When the patient’s bones are affected by bone permeability or brittle bones, the vertebra may break.
Treating pain of lower back and back muscles in a natural way:
Stretching in warm conditions
Several people suffer from back pain. Aching pains can be cured by using heating pads, hot baths and showers. The heat relaxes the muscles and increases the blood flow. After treating with heat, stretch to relax and elongate the sore tissues further. Avoid this treatment in the first 48 hours if you suffered an acute injury.
Do not involve in harmful actions
Some basic daily activities can hurt your back. Shoveling, reaching for something in the back seat of the car, lifting children, wet heavy clothes and other heavy items can cause stress in the spinal tissue.
Body muscles work efficiently and properly when they are free from toxic formations. A gentle massage on the back opens the blood vessels, increases the blood flow, and helps in reducing stress, stiffness and pain in the nerves and muscles.
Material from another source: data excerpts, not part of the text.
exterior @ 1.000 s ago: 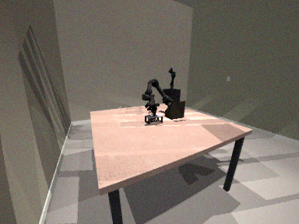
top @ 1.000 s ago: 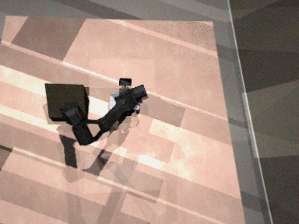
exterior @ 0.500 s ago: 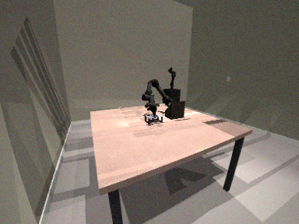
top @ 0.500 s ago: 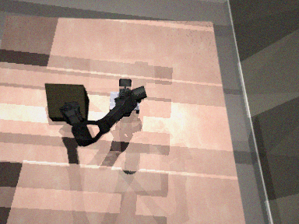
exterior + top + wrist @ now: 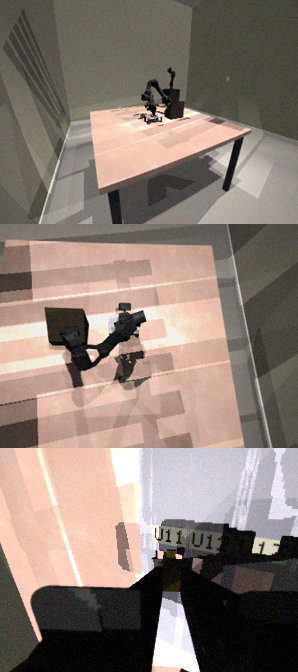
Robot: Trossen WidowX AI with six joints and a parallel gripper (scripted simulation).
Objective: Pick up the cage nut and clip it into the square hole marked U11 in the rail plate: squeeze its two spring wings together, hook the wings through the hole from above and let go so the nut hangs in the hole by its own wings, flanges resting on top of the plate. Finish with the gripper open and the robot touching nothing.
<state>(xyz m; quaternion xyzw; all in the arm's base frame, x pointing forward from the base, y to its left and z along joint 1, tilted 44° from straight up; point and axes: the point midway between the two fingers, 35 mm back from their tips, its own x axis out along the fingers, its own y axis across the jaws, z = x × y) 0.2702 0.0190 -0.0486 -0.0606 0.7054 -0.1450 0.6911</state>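
Cage nut point(image 5: 172, 575) btwn gripper point(image 5: 170, 572) tips; near U11 label point(image 5: 171, 535).
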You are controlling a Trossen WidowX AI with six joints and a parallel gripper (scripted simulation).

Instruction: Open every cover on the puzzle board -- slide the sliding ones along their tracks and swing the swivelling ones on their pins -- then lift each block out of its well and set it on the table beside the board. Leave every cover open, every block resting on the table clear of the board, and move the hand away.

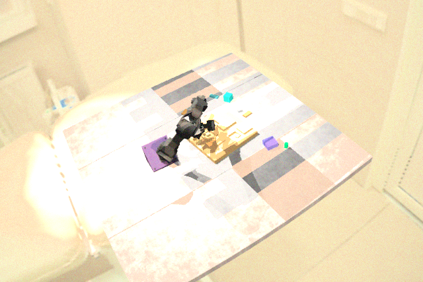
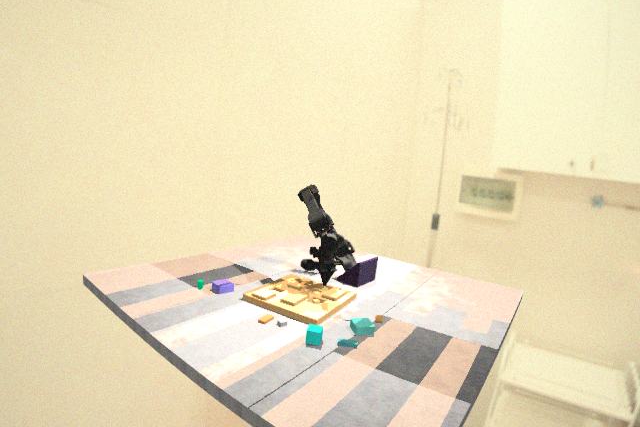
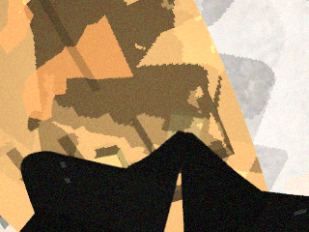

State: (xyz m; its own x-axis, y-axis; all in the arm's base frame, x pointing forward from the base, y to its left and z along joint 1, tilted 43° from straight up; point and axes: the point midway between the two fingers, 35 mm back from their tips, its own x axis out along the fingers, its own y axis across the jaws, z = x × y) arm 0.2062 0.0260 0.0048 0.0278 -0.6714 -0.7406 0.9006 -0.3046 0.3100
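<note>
The tan puzzle board point(image 1: 216, 160) point(image 2: 315, 320) point(image 3: 234, 121) lies mid-table, with raised square covers such as one near its middle point(image 2: 293, 298). My gripper point(image 2: 325, 284) point(image 3: 183, 138) is shut and empty, its tips pointing down low over the arm-side part of the board. In the wrist view a small pale yellow square point(image 3: 110, 159) shows left of the tips. Strong shadows and the arm hide which covers are open and whether blocks sit in wells.
Off the board lie a violet block point(image 1: 270, 143) point(image 2: 222, 286), a green piece point(image 1: 286, 144) point(image 2: 200, 284), a teal cube point(image 1: 228, 97) point(image 2: 314, 335), a larger teal block point(image 2: 361, 327), a flat teal piece point(image 1: 213, 96) point(image 2: 347, 343) and small orange pieces point(image 2: 265, 319) point(image 2: 378, 318). A purple panel point(image 1: 152, 156) point(image 2: 361, 272) stands by the arm's base.
</note>
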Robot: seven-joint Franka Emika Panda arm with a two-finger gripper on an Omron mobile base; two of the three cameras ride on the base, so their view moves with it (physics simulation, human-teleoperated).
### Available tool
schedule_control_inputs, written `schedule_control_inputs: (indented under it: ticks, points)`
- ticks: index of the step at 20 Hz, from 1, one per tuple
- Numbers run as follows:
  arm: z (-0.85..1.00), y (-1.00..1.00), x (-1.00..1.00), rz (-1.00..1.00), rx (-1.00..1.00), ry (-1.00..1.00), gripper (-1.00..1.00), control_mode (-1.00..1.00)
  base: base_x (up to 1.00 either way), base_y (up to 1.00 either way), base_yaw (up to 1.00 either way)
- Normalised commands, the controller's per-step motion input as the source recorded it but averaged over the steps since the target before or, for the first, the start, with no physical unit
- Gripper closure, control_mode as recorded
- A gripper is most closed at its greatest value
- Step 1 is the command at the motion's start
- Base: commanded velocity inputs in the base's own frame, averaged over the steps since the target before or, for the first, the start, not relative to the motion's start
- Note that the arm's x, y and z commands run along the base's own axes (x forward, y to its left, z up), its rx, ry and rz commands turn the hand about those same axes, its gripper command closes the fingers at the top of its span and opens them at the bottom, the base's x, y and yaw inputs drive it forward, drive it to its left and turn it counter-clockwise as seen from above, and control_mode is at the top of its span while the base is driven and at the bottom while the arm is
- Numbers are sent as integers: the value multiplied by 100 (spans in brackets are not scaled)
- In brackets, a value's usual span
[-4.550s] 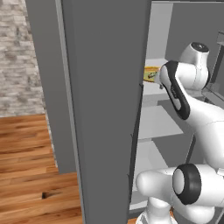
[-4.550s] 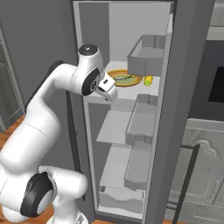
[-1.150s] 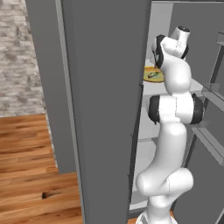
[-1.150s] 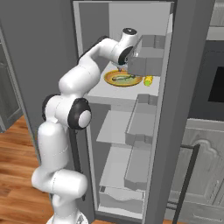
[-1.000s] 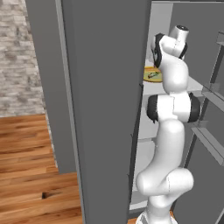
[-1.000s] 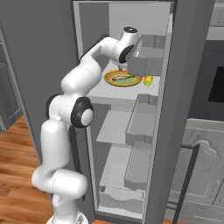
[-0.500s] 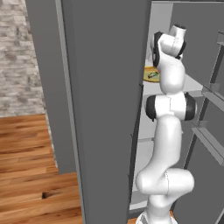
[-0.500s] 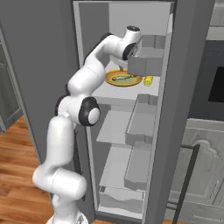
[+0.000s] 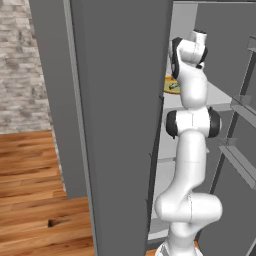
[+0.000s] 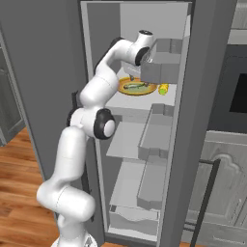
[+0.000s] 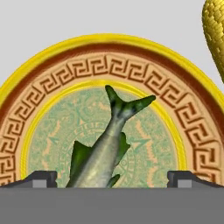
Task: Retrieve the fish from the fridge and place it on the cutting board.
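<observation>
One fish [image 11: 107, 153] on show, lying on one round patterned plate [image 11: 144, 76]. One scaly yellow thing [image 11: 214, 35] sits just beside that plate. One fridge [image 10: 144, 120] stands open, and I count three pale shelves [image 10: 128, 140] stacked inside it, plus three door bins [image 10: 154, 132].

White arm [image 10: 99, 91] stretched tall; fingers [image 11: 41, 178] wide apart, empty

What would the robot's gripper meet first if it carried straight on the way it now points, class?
Most likely the fish. The gripper stands open, pointing down at it, one tip on each side of its body. The fish lies on a patterned plate on the fridge shelf. How near it is remains unclear.
</observation>
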Motion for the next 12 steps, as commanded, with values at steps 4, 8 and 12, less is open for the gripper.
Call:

Pay attention to good posture
Good posture is vital when sitting and standing. Do not curve, lean or hunch as this posture puts pressures on the muscles, ligaments and discs, simultaneously causing back pain and difficulties in the healing treatment. Support the lower back and neck when seated.
Practice more moving
Move and stretch your muscles regularly, or in intervals of 15-30 minutes of sitting. When traveling, try to walk or move a little every hour. If your work involves sitting for a long time, move around the office or take a walk outside if it is possible. Move and relax the muscles often.
Where is back pain more common?
– Back pain is most likely to occur with aging, starting in the thirties.
– People who are not fit and are of a poor health are likely to suffer back pain.
– Heredity contributes to back pain, scoliosis, spondylitis, lordosis and such are hereditary factors causing pain the back.
– Back pain occurs with obesity. Try to lead healthy lifestyle, without saturated fats and highly caloric diets.
– Your work can provide you with back pain. If you have to push, pull, lift up heavy objects, twist the spine or sit for a longer period of time, without paying attention to the posture, you are prone to back pain.
Best ways to stretch your back in 5 minutes, as proposed by the physical therapist Eric Robertson
1. Child’s pose
This pose you should begin on the hands and knees. Lean back and sit, so your back side rests on your heels. Then, lengthen your spine while extending your hands forwards. You will feel slight stretch in your middle and lower back. Keep this position for 15 seconds.
2. Modified cobra
Here, you start with facing down on the ground. With your hands firmly placed on the floor, beyond the shoulders, slowly start lifting the torso. You will feel your back a bit extended when you look down to align your neck with the spine. Stay in the position for 15 seconds.
Cross the left leg over the right one while lying on your back with knees bent. Slowly pull the right thigh to your chest. You will feel a gentle stretch in the butt and your hips. Hold it for 20 seconds and afterwards, repeat with legs switched.